The Return of a Different Adrian Gonzalez
I find that writing goes in phases, and they can be unpredictable. I don’t know when it’s going to be a good writing week. I don’t know when it’s going to be a bad writing week. And I don’t know what I’m next going to find interesting. For example, I feel like I spent a good year or two zoning in on pitch-framing, which I thought was just the coolest thing. And my current fascination appears to be player adjustments. That’s good, because players are always adjusting, and it’s bad, because adjustments can be complicated. But I feel like there should be more attention paid to what’s going on underneath, even when the surface numbers seem stable. What’s driving a player’s success or failure?
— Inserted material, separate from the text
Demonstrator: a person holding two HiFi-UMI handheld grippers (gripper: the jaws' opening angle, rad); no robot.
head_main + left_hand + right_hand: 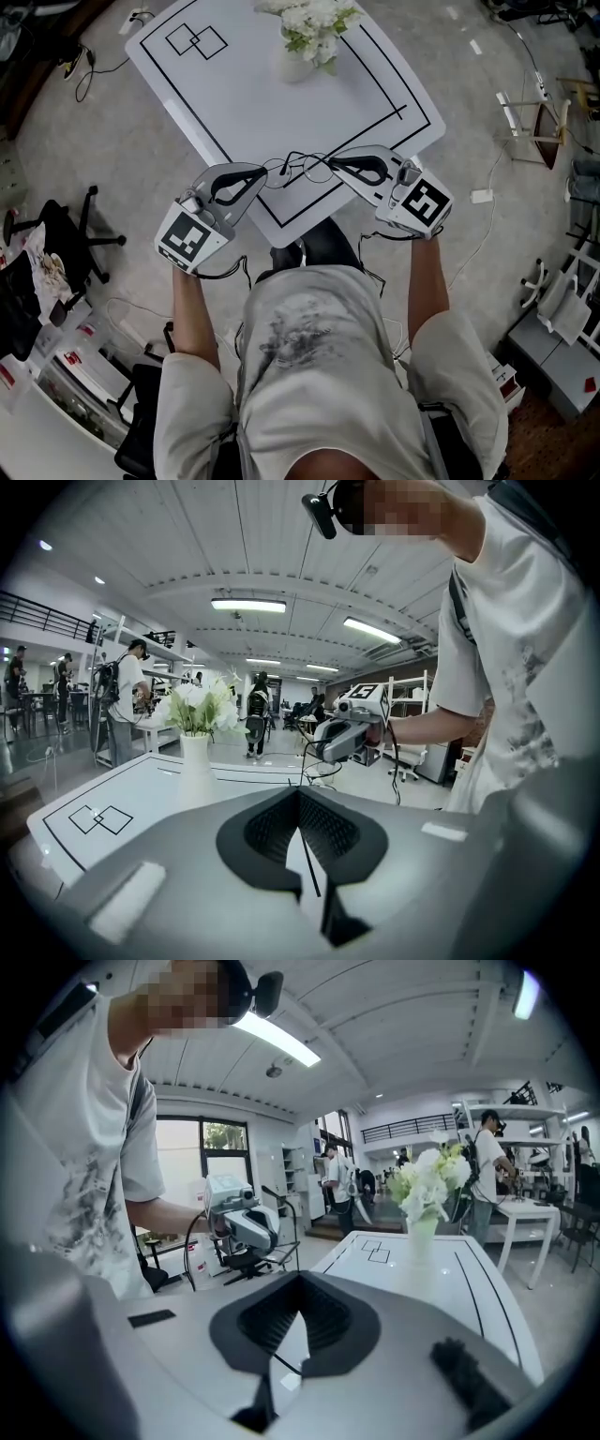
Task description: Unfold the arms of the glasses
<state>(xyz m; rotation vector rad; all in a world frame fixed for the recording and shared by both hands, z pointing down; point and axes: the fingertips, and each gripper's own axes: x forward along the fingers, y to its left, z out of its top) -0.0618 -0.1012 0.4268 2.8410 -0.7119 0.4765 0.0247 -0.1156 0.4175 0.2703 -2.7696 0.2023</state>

What’s driving his stability?
Adjustment analysis comes in different flavors. Some are more convincing than others. Some are more subtle than others. There are PITCHf/x adjustment analyses. There are mechanical adjustment analyses. And there are just plain ordinary statistical adjustment analyses. Many times, people will argue it’s just an observation of sample-size noise. Definitely, some of the time, that’s true. Other times, the adjustments are real, even if fleeting. And sometimes they’re so significant they just about slap you in the head. You want a story of a player who made an adjustment and kept himself around the top of his game? Embrace the case of Adrian Gonzalez, who is what he was, yet at the same time very much isn’t.